В эмигрантских кругах, и прежде не баловавших Цветаеву своими симпатиями, естественно, не мог не возникнуть вопрос, насколько она была осведомлена о характере деятельности своего мужа. Пример любимицы «русского Парижа» популярнейшей певицы Надежды Плевицкой вызывал невыгодные для Цветаевой ассоциации. Дело в том, что Плевицкая — жена генерала Скоблина, сыгравшего роль пособника в похищении Миллера, на допросах в полиции упорно пыталась обеспечить своему мужу алиби. Вскоре, однако, со всей очевидностью обнаружилась ложность ее показаний. Плевицкая была арестована и в 1938 году приговорена к двадцати годам каторжных работ.
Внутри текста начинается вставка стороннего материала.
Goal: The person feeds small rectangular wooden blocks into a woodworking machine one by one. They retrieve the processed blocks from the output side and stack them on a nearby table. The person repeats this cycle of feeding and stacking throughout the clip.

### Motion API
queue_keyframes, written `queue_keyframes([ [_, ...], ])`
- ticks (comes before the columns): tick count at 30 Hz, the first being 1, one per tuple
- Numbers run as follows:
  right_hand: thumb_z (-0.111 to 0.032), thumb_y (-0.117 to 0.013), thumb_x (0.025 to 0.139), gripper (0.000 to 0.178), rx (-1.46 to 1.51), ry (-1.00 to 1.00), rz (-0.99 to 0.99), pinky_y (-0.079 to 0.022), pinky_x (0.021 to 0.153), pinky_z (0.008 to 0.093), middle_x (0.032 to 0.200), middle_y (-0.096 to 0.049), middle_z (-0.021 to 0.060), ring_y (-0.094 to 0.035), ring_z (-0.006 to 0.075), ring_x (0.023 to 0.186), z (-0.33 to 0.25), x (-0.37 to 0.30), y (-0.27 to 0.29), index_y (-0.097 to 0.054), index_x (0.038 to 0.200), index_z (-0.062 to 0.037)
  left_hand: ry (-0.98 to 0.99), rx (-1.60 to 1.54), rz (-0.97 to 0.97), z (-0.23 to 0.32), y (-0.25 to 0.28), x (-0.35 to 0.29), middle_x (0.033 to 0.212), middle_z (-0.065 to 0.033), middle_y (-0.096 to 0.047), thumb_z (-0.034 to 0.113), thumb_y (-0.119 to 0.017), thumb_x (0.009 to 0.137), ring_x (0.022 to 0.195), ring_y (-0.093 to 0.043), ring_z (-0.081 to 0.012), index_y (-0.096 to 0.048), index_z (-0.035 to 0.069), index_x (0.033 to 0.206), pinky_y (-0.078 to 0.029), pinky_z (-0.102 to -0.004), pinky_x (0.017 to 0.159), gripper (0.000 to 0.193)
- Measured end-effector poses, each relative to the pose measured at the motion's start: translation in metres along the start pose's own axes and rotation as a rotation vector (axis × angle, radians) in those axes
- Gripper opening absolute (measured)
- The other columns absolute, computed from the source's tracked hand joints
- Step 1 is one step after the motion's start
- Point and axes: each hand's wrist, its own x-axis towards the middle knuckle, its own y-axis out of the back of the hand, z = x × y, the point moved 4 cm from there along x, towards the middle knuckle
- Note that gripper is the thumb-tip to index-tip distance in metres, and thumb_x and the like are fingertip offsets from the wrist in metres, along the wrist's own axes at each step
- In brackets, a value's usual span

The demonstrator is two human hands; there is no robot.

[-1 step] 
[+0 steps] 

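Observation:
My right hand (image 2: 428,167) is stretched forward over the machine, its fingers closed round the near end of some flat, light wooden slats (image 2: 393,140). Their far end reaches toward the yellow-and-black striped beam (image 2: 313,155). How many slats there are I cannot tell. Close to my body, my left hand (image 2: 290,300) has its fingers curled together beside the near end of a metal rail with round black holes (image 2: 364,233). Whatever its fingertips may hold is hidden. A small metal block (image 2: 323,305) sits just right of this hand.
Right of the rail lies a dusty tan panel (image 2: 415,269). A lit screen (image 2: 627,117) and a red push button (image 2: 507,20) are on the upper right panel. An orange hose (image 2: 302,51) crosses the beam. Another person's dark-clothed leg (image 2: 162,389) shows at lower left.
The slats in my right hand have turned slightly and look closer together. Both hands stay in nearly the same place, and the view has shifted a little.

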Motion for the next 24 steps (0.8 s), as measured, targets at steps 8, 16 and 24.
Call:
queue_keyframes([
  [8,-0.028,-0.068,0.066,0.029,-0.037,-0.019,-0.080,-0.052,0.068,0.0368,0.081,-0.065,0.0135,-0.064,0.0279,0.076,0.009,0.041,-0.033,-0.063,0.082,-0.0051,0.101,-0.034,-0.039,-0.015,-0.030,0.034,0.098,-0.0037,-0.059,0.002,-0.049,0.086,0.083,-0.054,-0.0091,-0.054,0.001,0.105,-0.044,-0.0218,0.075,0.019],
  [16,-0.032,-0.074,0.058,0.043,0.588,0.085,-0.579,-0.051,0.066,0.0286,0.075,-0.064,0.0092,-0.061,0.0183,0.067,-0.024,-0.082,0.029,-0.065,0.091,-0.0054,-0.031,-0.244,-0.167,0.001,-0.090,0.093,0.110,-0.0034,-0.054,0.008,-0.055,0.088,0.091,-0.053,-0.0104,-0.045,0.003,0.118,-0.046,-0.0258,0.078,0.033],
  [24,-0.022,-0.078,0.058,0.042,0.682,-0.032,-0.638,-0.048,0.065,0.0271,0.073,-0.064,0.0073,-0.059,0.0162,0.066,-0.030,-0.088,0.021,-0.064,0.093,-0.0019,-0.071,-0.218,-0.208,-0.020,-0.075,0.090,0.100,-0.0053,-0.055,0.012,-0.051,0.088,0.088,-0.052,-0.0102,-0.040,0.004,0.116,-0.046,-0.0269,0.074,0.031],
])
Конечно, Цветаева знала то, чего не знать было нельзя: об активной работе мужа в «Союзе возвращения», о контактах его с советским посольством, через которое шли все хлопоты об отъездах на Родину. Знала о его участии в испанских делах. Но куда он уезжал, с кем встречался — это было его дело. И можно быть уверенным, что Эфрон, превосходно знавший жену, ни о чем большем с ней и не пытался откровенничать. Ему наверняка памятна была та яростная вспышка гнева, с какой обрушилась Цветаева на «правого» евразийца Н. Н. Алексеева, когда тот, еще в 1929 году, обвинил Эфрона в связях с чекистами. Он знал и о возмущенной реакции жены на похищение генерала Кутепова в 1930 году. («А у нас украли Кутепова, — сообщала она тогда в письме Ломоносовой. — По мне — убили».)
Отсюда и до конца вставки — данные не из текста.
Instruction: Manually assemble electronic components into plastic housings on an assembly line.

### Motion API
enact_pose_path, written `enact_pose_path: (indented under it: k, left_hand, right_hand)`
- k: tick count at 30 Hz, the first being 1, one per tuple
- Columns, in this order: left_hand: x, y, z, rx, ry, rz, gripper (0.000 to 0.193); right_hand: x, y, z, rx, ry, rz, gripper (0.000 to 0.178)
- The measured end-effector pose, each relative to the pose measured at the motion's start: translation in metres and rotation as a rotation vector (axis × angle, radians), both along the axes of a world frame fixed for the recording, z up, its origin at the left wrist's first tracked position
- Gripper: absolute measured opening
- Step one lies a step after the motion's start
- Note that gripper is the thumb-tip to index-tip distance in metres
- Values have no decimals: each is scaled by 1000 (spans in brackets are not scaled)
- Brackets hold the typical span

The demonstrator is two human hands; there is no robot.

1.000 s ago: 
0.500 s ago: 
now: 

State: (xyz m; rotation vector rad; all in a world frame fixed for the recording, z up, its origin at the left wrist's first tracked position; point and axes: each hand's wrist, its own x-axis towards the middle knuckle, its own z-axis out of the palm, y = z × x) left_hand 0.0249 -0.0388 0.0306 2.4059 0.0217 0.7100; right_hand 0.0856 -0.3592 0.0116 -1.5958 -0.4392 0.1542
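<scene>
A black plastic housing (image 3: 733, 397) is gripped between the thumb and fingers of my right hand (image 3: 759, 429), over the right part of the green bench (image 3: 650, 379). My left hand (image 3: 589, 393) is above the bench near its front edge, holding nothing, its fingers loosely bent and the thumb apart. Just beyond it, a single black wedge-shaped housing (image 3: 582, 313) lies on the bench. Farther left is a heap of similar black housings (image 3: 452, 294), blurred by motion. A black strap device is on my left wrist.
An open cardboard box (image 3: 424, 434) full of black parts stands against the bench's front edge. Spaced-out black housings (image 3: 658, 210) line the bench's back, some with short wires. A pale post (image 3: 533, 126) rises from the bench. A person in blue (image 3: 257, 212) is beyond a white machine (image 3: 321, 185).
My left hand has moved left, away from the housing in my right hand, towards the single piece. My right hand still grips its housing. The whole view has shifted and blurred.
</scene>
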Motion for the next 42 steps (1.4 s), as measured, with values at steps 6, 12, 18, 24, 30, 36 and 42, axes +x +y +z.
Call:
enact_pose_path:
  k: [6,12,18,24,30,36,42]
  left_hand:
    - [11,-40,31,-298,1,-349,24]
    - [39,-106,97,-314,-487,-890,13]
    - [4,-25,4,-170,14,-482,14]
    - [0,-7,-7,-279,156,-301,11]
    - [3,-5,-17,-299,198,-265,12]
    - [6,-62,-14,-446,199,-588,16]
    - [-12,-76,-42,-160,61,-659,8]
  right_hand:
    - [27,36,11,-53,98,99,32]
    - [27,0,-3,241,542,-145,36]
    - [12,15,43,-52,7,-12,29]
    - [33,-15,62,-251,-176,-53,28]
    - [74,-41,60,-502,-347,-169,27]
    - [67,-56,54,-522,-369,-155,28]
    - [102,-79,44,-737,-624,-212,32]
Потрясение, испытанное Цветаевой, когда она узнала об обвинениях, выдвинутых против ее мужа, отмечено всеми мемуаристами.
Марк Слоним пишет: «Все, что ей пришлось пережить этой страшной осенью, надломило М. И., что-то в ней надорвалось. Когда я встретил ее в октябре у Лебедевых, на ней лица не было, я был поражен, как она сразу постарела и ссохлась. Я обнял ее, и она вдруг заплакала, тихо и молча, я в первый раз видел ее плачущей. <…> Меня потрясли и ее слезы, и отсутствие жалоб на судьбу, и какая-то безнадежная уверенность, что бороться ни к чему и надо принять неизбежное. Я помню, как просто и обыденно прозвучали ее слова: “Я хотела бы умереть, но приходится жить ради Мура; Але и Сергею Яковлевичу я больше не нужна”».
Она ошибалась в этом последнем утверждении, продиктованном чувством отчаяния и покинутости.
Спустя всего два года она уже стояла в очередях к тюремному окошку, где принимали передачи для заключенных; добывала деньги для этих передач — переводами и распродажей вещей. Готовила теплую одежду на этап, писала прошение на имя Берии, составляла текст письма и телеграммы Сталину, отправляла ободряющие письма дочери в лагерь…
Между тем имя Эфрона продолжало мелькать на страницах «Последних новостей», «Возрождения», «Иллюстрированной России».
Его связь с советским посольством в Париже была широко известна в эмигрантских кругах. После отъезда дочери в СССР Сергей Яковлевич ее не скрывал. По теперь показаниями арестованных он оказался скомпрометированным настолько, что уже не представлял интереса для советских спецслужб в Париже. Он не только не мог быть теперь полезен им во Франции, но становился потенциально опасен; вызов Клепинина в префектуру явно устрашил сотрудников НКВД в парижском посольстве. Ибо и Клепинин и Эфрон знали многое и многих. Потому-то оба (а с ними и еще несколько секретных сотрудников из числа эмигрантов) и получили приказ начальства: немедленно отправляться в Гавр, сесть там на советский пароход — и навсегда покинуть Францию.